Speed up calculation in Astropy

Question

I am trying to calculate the sum of distances between a list of points using astropy. However my implementation is too slow to by implemented with my data, this is one example of my code:

import pandas as pd
import numpy as np  

# synthetic data
lst2 = list(range(50))
lst2 = np.array(lst2)/50
lst3 = np.array(lst2)/51

df = pd.DataFrame(list(zip(lst2, lst3)),
               columns =['A', 'B'])

# Sum of the distance between different points
def Sum(df_frame):
    length = len(df_frame) #Size of "for" loops
    Sum = 0 
    for i in range(length - 1): 
        for j in range(i+1,length):
            c1 = SkyCoord(df_frame['A'].iloc[i]*u.deg, df_frame['A'].iloc[i]*u.deg, frame='icrs')
            c2 = SkyCoord(df_frame['B'].iloc[j]*u.deg, df_frame['B'].iloc[j]*u.deg, frame='icrs') 
            angle = c1.separation(c2).deg
            Sum += angle
    return  Sum

Sum(df)

Does anyone know how to increase the computational speed of this code?

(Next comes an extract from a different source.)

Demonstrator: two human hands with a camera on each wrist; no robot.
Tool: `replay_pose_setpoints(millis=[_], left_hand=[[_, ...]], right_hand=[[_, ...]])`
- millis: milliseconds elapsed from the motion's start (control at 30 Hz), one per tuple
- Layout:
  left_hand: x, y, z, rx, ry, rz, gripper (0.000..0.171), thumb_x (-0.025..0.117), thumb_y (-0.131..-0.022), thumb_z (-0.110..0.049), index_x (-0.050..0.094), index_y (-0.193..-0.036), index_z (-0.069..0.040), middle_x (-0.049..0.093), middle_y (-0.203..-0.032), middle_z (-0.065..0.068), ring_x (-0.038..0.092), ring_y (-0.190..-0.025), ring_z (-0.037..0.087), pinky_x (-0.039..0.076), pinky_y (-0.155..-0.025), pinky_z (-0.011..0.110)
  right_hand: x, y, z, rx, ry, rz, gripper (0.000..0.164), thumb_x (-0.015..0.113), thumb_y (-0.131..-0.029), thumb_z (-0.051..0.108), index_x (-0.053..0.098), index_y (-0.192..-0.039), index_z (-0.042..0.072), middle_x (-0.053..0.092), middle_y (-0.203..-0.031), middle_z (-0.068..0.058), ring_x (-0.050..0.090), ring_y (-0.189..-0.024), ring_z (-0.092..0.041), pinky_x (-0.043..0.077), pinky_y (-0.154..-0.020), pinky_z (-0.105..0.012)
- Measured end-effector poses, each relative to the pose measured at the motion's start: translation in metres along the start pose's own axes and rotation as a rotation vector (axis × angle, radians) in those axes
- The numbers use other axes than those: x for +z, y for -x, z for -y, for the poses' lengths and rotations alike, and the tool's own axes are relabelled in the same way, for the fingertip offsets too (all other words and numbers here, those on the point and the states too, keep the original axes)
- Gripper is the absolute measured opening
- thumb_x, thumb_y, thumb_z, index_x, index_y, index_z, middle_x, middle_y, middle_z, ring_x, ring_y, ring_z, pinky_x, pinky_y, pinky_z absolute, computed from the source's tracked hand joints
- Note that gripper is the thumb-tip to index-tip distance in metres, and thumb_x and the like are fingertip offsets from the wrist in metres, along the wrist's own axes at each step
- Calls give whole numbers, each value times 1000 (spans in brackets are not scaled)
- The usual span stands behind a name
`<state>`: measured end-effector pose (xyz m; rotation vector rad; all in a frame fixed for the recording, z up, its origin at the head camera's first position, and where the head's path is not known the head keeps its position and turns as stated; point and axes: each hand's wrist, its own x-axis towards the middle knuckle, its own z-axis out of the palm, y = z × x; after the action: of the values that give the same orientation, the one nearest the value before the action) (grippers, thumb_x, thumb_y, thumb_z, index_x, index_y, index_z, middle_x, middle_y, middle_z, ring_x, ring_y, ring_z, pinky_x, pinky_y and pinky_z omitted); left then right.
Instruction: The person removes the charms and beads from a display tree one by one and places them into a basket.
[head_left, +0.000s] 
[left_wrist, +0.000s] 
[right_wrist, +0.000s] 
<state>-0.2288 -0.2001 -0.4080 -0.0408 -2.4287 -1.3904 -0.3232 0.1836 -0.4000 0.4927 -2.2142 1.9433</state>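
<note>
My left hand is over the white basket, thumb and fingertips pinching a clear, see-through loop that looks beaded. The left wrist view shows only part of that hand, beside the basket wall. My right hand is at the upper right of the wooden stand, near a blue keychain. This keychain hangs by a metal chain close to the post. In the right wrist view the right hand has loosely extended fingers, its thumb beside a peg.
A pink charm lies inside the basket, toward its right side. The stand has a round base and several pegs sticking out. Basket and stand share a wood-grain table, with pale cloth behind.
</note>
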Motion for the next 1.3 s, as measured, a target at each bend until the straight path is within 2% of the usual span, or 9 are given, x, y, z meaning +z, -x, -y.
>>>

My real data has millions of points.

Iguananaut · Accepted Answer

This answer still going to be incredibly slow especially on a large dataframe, since you have a double-loop indexing the dataframe like df['A'].loc[i] for every O(n^2) pair of elements.

I tried this with a dataframe containing just 1000 elements in each column and it took ages. For larger numbers I just gave up waiting. It speeds up considerably if you instead pass the columns to the function as normal numpy arrays, and then before performing the distance calculation also assign A_i = A[i]; B_j = B[j], i.e. like:

Using pure NumPy

def my_sum2(A, B):
    length = len(A)  # Size of "for" loops
    assert length == len(B)
    Sum = 0
    A = np.deg2rad(np.asarray(A))
    B = np.deg2rad(np.asarray(B))
    for i in range(length - 1):
        for j in range(i + 1, length):
            # print(a2, d2)
            A_i = A[i]
            B_j = B[j]
            dist = np.rad2deg(
                np.arccos(
                    np.sin(A_i) * np.sin(B_j) + \
                    np.cos(A_i) * np.cos(B_j) * \
                    np.cos(A_i - B_j)
                )
            )
            Sum += dist
    return Sum

For 100 elements I got:

>>> %timeit my_sum(df)
229 ms ± 3.06 ms per loop (mean ± std. dev. of 7 runs, 1 loop each)
>>> %timeit my_sum2(df['A'], df['B'])
41.1 ms ± 2.88 ms per loop (mean ± std. dev. of 7 runs, 10 loops each)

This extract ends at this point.